No final do ano passado, o diretor tinha alertado para o risco de desmoronamento do abrigo antirradiação interno da central, conhecido como “sarcófago”, construído após a catástrofe de 1986, cuja reparação completa poderá levar entre três a quatro anos. A estrutura externa moderna, o “New Safe Confinement” (NSC), erguida em 2016, também foi gravemente danificada em fevereiro na sequência de um ataque com drone russo, que provocou um grande incêndio.
“O nosso NSC perdeu várias das suas funções principais.

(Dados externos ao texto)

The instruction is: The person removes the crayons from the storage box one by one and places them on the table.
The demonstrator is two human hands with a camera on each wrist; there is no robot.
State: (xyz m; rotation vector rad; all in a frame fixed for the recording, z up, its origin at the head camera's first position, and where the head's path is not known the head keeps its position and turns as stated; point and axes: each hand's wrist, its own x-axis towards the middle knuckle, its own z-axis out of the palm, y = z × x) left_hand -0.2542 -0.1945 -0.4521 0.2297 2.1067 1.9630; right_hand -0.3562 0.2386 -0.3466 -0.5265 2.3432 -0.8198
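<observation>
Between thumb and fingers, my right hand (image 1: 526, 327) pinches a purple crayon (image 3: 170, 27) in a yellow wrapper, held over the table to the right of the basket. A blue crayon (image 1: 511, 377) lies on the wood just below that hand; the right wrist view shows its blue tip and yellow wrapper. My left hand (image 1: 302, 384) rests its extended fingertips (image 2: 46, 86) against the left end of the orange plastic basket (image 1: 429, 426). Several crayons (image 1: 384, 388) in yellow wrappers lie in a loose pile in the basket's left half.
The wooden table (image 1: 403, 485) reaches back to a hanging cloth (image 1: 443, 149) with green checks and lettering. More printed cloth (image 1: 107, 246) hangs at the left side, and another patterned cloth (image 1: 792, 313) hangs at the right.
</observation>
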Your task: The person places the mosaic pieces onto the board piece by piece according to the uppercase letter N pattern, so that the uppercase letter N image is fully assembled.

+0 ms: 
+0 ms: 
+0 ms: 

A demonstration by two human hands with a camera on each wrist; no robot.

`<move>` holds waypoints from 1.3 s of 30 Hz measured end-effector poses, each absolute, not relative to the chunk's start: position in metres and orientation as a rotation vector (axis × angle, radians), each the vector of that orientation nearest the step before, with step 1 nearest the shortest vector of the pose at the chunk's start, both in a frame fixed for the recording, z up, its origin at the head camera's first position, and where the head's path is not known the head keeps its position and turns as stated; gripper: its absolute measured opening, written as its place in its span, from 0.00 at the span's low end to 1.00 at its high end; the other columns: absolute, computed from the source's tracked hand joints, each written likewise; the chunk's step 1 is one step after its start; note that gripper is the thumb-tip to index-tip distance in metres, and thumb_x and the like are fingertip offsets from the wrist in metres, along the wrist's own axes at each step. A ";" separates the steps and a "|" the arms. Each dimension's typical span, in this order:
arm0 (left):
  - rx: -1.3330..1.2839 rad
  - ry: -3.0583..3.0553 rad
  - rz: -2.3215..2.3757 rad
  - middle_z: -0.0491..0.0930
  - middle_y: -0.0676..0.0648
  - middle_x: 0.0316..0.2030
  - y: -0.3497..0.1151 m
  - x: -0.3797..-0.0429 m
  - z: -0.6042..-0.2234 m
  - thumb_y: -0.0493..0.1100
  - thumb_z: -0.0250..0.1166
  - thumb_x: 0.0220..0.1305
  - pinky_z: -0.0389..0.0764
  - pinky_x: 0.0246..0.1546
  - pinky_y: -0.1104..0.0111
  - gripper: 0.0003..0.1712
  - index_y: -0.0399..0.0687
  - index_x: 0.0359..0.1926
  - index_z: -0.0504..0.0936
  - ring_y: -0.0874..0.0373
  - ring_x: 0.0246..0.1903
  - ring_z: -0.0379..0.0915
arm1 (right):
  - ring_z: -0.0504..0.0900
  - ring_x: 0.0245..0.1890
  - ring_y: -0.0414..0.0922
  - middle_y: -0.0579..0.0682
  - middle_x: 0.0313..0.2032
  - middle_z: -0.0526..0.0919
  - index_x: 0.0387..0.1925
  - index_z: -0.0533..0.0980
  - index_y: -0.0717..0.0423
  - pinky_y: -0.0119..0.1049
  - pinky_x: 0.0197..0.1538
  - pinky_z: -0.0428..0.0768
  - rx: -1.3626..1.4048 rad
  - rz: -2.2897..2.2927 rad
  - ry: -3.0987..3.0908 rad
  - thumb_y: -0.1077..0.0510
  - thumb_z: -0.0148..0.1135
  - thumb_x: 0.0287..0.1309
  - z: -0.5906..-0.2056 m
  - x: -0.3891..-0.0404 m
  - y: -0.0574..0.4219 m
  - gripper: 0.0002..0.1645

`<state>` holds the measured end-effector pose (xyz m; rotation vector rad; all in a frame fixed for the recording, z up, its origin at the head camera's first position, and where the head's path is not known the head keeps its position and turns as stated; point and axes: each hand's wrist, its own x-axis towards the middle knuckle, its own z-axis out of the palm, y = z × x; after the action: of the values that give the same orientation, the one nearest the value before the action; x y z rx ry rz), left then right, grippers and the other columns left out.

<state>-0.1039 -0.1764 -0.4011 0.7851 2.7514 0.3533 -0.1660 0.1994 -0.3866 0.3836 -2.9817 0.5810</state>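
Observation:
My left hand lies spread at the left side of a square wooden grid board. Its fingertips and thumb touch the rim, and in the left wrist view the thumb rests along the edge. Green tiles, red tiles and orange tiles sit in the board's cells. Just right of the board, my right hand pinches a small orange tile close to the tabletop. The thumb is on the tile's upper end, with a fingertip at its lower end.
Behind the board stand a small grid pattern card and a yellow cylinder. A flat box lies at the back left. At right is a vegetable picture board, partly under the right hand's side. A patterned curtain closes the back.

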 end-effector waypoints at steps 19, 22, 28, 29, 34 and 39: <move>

Serão necessários pelo menos três ou quatro anos para restaurar essas funções”, explicou Tarakanov, acrescentando que os níveis de radiação permanecem estáveis e dentro dos limites normais.

A Agência Internacional da Energia Atómica (AIEA) tinha alertado em dezembro que uma inspeção constatou que o abrigo tinha perdido funções essenciais de segurança, embora não houvesse danos permanentes nas estruturas portantes nem nos sistemas de monitorização. O buraco causado pelo drone foi coberto com um ecrã protetor, mas 300 pequenos orifícios feitos pelos bombeiros para combater o incêndio ainda necessitam de selagem.
A central de Chernobyl foi ocupada pelo exército russo no início da invasão, em 2022, mas as forças russas retiraram-se algumas semanas depois.